Guided by instinct as much as arcane knowledge, she drew the fire out of the cloth, into herself, and streamed it on into the staff to add to the rod’s store of power. As it passed through her, it painlessly burned away the rest of her vertigo and weakness, a benefit she hadn’t anticipated.

She peered around, using both her own eyes and the wind’s tactile way of seeing. She found the spinagon hovering not far from where it had been a moment before. When it recognized that its first barrage of spines hadn’t incapacitated her, it hurled a second.

But like her, the wind had recovered from that initial assault. Without even needing to be prompted, it howled and sent the quills tumbling off course.

The devil wheeled and fled in the direction of the heart of the city. Jhesrhi gave chase.

As she did, she asked another favor of the winds. Bellowing, they whirled themselves into a spinning column, visible by virtue of the dust and litter caught in the spin.

The spined devil was caught in it too. The whirlpool of air sucked the nether creature down, or perhaps, tumbled and buffeted, the thing simply found it impossible to fly. Either way, it slammed down on the ground, and Jhesrhi allowed the vortex to disperse.

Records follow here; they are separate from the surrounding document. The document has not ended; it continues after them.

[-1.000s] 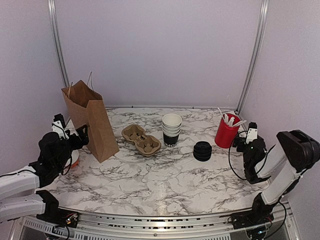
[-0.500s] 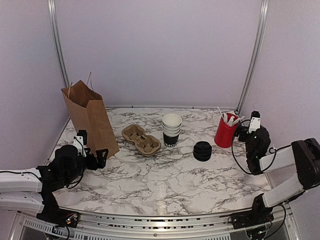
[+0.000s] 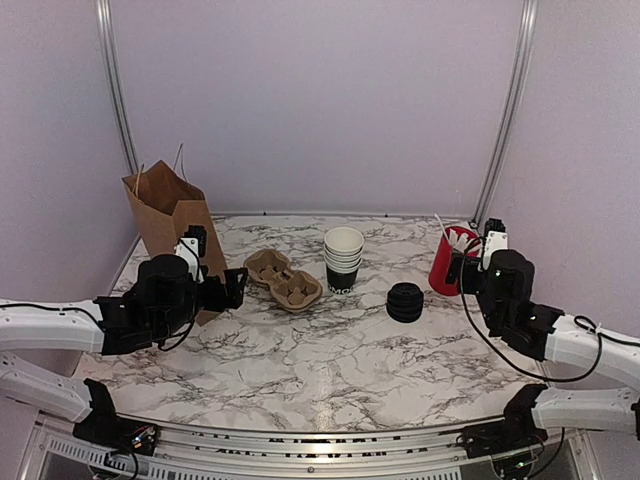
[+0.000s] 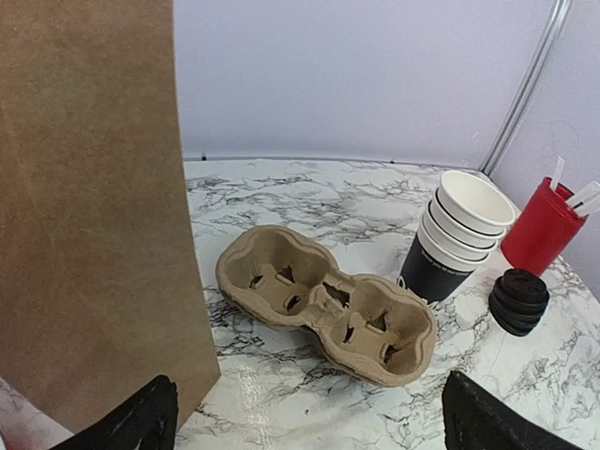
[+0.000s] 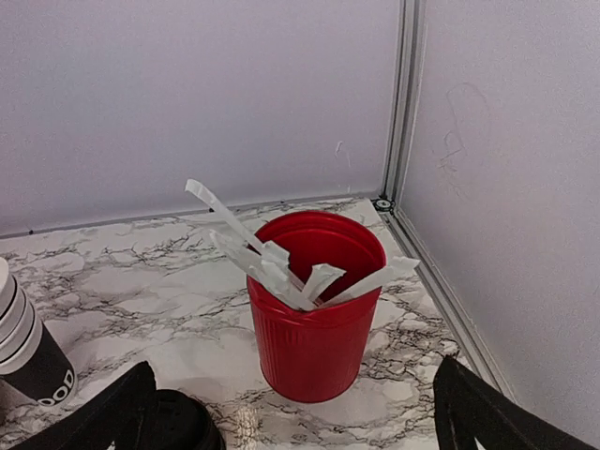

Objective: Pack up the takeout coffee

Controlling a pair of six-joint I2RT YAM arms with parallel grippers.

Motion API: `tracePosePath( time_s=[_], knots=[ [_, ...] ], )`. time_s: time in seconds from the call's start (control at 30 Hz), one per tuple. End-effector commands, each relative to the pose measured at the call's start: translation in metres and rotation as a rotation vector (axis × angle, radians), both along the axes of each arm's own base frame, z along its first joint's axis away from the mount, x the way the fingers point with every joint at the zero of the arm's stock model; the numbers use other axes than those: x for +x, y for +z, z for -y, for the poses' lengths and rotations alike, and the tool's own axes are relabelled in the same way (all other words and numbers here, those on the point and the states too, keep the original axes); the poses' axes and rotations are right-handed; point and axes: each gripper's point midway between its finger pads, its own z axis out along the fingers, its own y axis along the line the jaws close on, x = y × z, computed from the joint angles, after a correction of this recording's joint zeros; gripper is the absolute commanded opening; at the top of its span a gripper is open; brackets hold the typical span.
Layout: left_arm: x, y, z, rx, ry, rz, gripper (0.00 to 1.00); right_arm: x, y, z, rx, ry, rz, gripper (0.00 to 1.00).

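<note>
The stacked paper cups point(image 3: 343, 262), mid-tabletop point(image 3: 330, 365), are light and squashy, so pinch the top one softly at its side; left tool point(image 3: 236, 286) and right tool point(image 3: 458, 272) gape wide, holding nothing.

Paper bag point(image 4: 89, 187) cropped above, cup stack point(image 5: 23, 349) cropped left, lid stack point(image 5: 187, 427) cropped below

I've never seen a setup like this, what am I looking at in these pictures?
A robot's left arm and right arm are bolted at the near edge of a marble table. One picture looks down from above and behind; the other two come from wrist cameras. The left tool and right tool are open, holding nothing. On the table: a brown paper bag, a cardboard cup carrier, a stack of black paper cups, a stack of black lids, a red cup of stirrers.
</note>
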Motion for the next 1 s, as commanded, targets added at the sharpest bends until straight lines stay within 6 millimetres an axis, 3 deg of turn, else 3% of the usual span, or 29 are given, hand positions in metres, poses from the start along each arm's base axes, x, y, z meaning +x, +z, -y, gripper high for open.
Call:
tracePosePath(
  time_s=[0.0,0.17,0.43,0.57,0.8,0.87,0.97],
  knots=[
    [0.014,0.017,-0.037,-0.037,0.259,0.021,0.99,-0.032,-0.002,0.004,-0.101,-0.115,-0.145,1.0],
    [0.016,0.027,-0.037,-0.043,0.229,-0.008,0.99,-0.053,0.021,0.022,0.043,-0.189,-0.146,1.0],
    [0.01,0.017,-0.027,-0.043,0.163,-0.043,0.99,-0.066,0.038,0.006,0.207,-0.016,-0.108,1.0],
    [0.003,0.014,-0.025,-0.101,0.126,-0.049,0.99,-0.053,0.025,-0.032,0.159,0.081,-0.219,1.0],
    [0.005,-0.005,-0.035,0.007,0.183,-0.108,0.99,-0.057,0.012,-0.133,-0.072,0.206,-0.322,1.0],
    [0.005,-0.01,-0.035,0.011,0.191,-0.119,0.99,-0.052,0.005,-0.149,-0.12,0.2,-0.367,1.0],
    [0.006,-0.013,-0.036,0.016,0.203,-0.129,0.99,-0.046,0.003,-0.156,-0.136,0.158,-0.404,1.0]
  ],
)
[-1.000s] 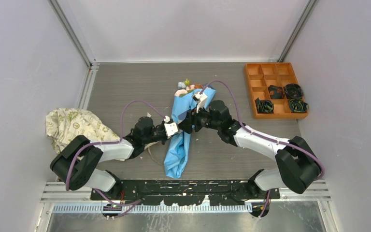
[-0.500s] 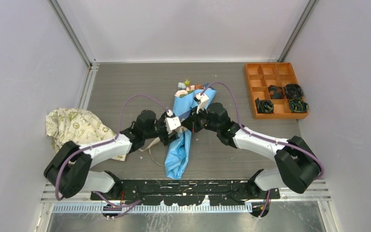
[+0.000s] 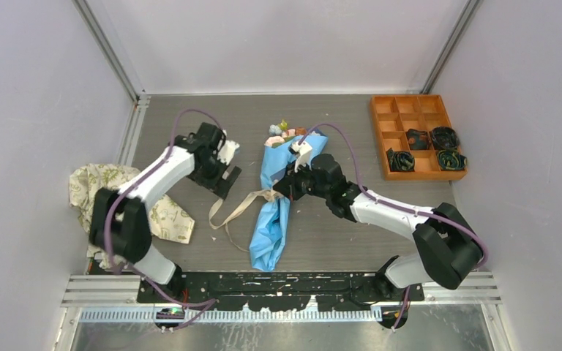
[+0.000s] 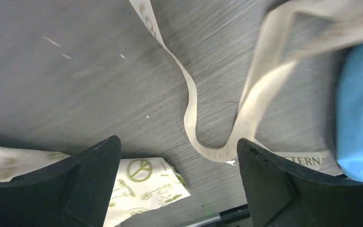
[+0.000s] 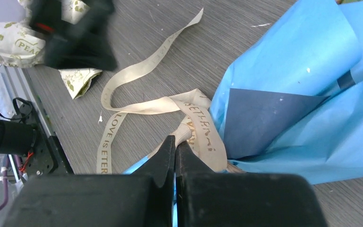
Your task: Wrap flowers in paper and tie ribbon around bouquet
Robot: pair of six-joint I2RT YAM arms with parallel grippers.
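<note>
The beige ribbon (image 5: 108, 142) carries brown capitals. From the right wrist view I read "LOVE IS ETER" along its loose stretch and "S ETERN" on the loop further in. The left wrist view gives "TERNA" low down and "LO" at the top edge. The cream cloth (image 5: 9, 38) shows green print, "Green" and "PEA", plus a peace sign (image 4: 139, 167).

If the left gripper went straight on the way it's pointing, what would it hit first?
Most likely the ribbon, whose loop lies on the table right ahead of the open left gripper; depth is unclear, so it might touch bare tabletop beside it.
</note>
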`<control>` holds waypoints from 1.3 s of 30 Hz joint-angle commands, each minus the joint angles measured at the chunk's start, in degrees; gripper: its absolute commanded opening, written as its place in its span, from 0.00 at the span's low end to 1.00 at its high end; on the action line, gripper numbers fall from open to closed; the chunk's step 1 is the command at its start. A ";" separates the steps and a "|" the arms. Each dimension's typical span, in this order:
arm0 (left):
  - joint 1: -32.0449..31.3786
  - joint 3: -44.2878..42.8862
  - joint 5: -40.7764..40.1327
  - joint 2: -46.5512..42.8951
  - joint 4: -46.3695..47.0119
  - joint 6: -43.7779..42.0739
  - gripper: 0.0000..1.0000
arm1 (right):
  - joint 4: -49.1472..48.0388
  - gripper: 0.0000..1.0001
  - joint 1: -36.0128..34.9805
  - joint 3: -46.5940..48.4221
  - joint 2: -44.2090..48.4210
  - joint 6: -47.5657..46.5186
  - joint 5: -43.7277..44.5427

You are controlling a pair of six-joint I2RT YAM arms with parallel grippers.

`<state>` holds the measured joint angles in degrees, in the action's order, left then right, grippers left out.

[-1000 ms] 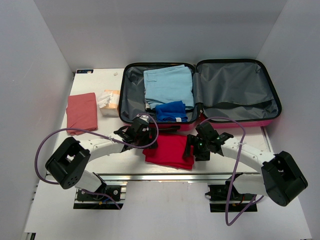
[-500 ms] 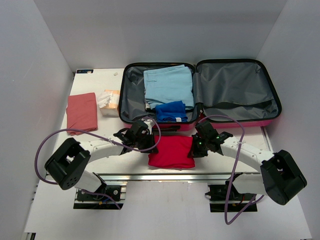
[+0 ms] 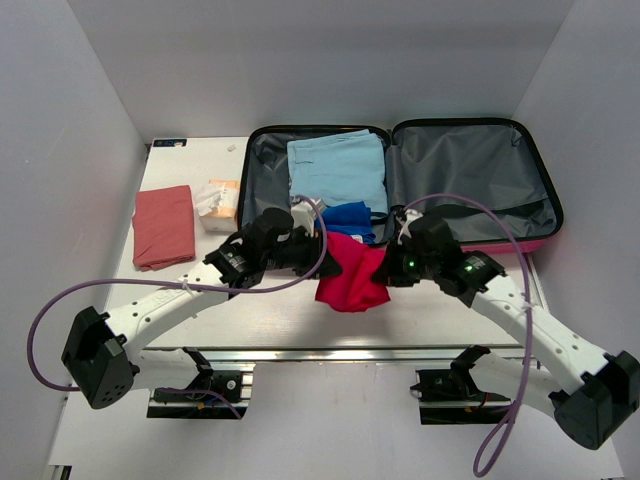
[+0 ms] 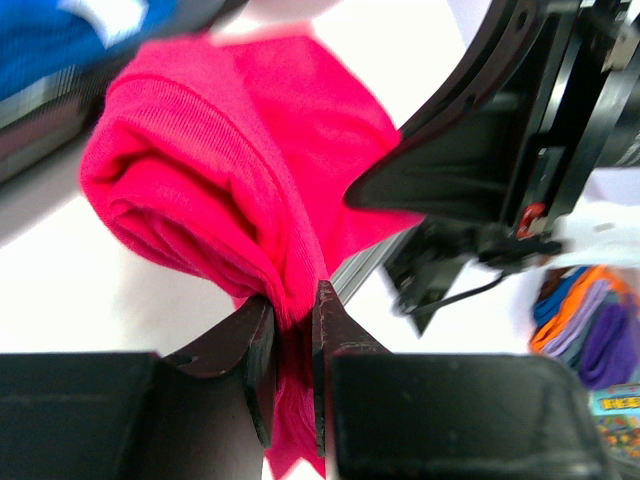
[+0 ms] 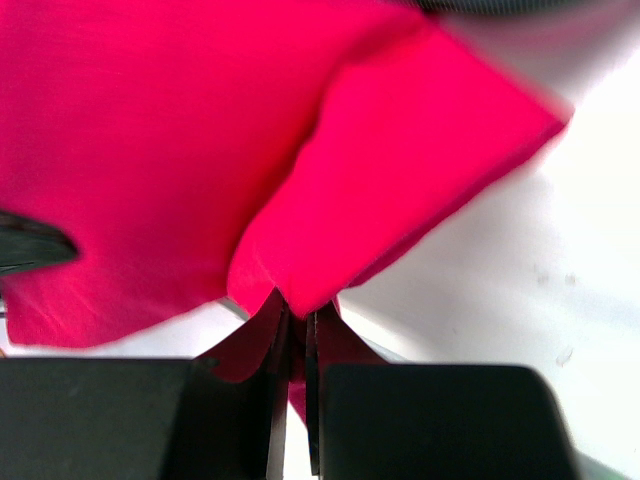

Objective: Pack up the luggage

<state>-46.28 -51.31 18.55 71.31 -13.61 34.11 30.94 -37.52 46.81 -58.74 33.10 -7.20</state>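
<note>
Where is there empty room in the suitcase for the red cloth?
The right half of the suitcase is bare grey lining. In the left half, only a thin strip left of the light blue clothes is free; the blue cloth crowds the near side.

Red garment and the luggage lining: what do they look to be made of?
Red garment: soft knit fabric, likely cotton jersey, matte; a fine ribbed texture shows in the left wrist view, and it drapes in rolled folds. Luggage lining: thin woven synthetic, perhaps polyester, grey with a faint sheen and loose wrinkles. Exact fibre cannot be told.
</note>
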 commanded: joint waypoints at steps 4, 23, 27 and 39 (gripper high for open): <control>-0.48 -10.38 0.70 0.14 1.82 -1.85 0.00 | 0.97 0.00 -0.01 10.94 0.83 -4.98 5.69; 15.24 -55.55 -18.64 34.32 -14.77 -9.58 0.00 | -6.50 0.00 9.47 53.82 -37.29 -22.81 16.88; 18.59 -63.11 -13.02 42.14 -16.01 -10.64 0.00 | -7.22 0.00 11.76 59.70 -44.60 -24.49 12.39; 24.22 -71.21 -3.43 56.39 -11.89 -8.62 0.00 | -4.75 0.00 17.30 73.07 -62.09 -23.35 3.61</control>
<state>-22.76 -119.85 11.25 129.19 -28.27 24.88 28.25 -21.28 115.44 -120.29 10.04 -0.51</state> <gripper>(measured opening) 0.249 0.080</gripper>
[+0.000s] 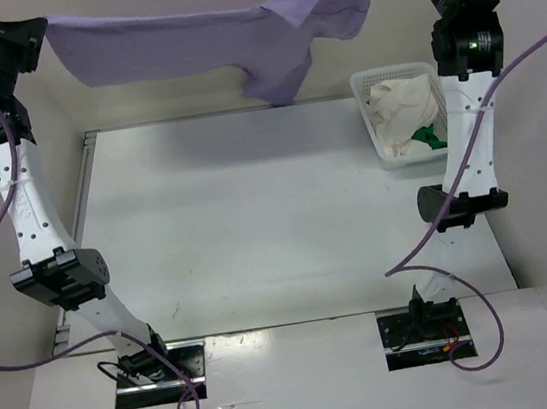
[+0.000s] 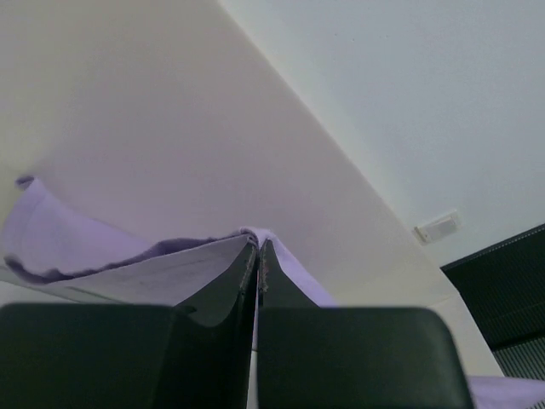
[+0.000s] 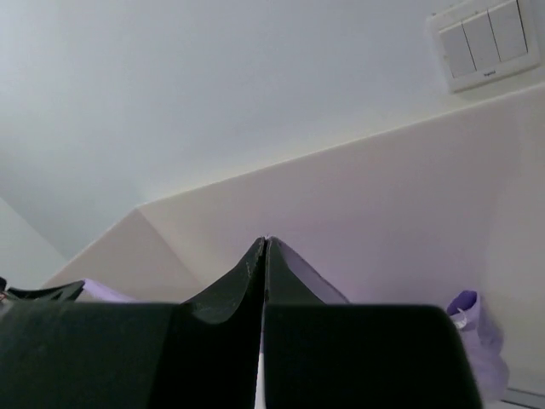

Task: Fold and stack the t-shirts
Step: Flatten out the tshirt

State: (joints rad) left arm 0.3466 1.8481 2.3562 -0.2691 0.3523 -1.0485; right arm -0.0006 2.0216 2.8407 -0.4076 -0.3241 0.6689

The spinagon glared up at her. It occurred to her that a winged predator probably wasn’t used to crouching on the ground while an enemy hovered overhead.

“You see how it is,” she called, raising her voice to make herself heard over the hiss and rattle of the rain. “I can kill you if you force the issue. But I don’t especially want to. Tell me why you’re here.”

The spined devil snarled.

“Someone sent you after me, didn’t they?” Jhesrhi persisted. “Why? What were you supposed to do?”

“All right,” growled the spinagon. Its guttural voice sparked a disorienting sort of synesthesia. Jhesrhi heard the words, but they also filled her nose with a smell like hot metal. “I’ll tell. For all the good—”

The creature exploded into motion. It lashed its wings and threw double handfuls of quills.

Fortunately Jhesrhi and the wind were ready. A blast of air tumbled the spines backward and smashed the devil back down onto the ground. Jhesrhi spoke to the earth and water that had blended to form mud, and the muck became even softer and sucked the spinagon down. The nether creature floundered, struggling to drag itself clear.

It likely could, too, but not for a few moments. Jhesrhi judged that she had time enough for a longer incantation.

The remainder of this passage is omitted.